What you should do:
Your answer must be the full listing, reproduced exactly.

Information provided:
────────────────
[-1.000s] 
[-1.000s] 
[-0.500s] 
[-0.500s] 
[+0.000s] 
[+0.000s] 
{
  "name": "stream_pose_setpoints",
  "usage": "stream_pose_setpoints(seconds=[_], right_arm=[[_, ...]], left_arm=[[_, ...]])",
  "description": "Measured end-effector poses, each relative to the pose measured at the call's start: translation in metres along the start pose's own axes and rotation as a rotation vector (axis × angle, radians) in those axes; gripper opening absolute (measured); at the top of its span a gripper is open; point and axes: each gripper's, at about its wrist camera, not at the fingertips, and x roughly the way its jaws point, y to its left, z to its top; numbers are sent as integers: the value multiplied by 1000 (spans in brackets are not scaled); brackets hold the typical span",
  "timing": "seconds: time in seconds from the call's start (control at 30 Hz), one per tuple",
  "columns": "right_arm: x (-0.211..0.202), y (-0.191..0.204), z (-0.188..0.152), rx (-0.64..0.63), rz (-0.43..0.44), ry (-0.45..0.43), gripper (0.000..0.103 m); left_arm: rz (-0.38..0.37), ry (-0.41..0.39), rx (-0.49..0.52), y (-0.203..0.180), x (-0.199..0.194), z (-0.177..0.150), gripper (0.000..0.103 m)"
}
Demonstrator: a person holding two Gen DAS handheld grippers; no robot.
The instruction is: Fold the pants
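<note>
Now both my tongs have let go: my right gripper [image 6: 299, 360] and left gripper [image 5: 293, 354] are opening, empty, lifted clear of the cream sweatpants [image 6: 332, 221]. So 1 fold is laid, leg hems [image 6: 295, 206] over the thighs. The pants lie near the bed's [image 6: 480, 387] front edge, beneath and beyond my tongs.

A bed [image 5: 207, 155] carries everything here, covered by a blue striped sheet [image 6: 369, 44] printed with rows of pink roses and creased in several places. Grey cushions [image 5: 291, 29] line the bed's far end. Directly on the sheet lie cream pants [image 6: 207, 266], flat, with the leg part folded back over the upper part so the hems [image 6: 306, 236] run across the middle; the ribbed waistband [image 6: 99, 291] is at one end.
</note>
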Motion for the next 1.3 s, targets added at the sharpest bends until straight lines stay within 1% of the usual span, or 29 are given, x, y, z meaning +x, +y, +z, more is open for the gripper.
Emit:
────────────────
Reply to the task:
[-1.000s] 
[-1.000s] 
[-0.500s] 
[-0.500s] 
[+0.000s] 
[+0.000s] 
{
  "name": "stream_pose_setpoints",
  "usage": "stream_pose_setpoints(seconds=[_], right_arm=[[_, ...]], left_arm=[[_, ...]])",
  "description": "Measured end-effector poses, each relative to the pose measured at the call's start: translation in metres along the start pose's own axes and rotation as a rotation vector (axis × angle, radians) in those axes; gripper opening absolute (measured); at the top of its span a gripper is open; point and axes: each gripper's, at about its wrist camera, not at the fingertips, and x roughly the way its jaws point, y to its left, z to its top; numbers are sent as integers: the value multiplied by 1000 (spans in brackets are not scaled); brackets hold the typical span",
  "timing": "seconds: time in seconds from the call's start (control at 30 Hz), one per tuple",
  "columns": "right_arm: x (-0.211..0.202), y (-0.191..0.204), z (-0.188..0.152), rx (-0.64..0.63), rz (-0.43..0.44), ry (-0.45..0.43), gripper (0.000..0.103 m); left_arm: rz (-0.38..0.37), ry (-0.41..0.39), rx (-0.49..0.52), y (-0.203..0.180), x (-0.199..0.194), z (-0.177..0.150), gripper (0.000..0.103 m)"
}
Demonstrator: a person holding two Gen DAS handheld grippers; no robot.
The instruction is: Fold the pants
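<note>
Now both my tongs have let go: my right gripper [image 6: 299, 360] and left gripper [image 5: 293, 354] are opening, empty, lifted clear of the cream sweatpants [image 6: 332, 221]. So 1 fold is laid, leg hems [image 6: 295, 206] over the thighs. The pants lie near the bed's [image 6: 480, 387] front edge, beneath and beyond my tongs.

A bed [image 5: 207, 155] carries everything here, covered by a blue striped sheet [image 6: 369, 44] printed with rows of pink roses and creased in several places. Grey cushions [image 5: 291, 29] line the bed's far end. Directly on the sheet lie cream pants [image 6: 207, 266], flat, with the leg part folded back over the upper part so the hems [image 6: 306, 236] run across the middle; the ribbed waistband [image 6: 99, 291] is at one end.
</note>
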Motion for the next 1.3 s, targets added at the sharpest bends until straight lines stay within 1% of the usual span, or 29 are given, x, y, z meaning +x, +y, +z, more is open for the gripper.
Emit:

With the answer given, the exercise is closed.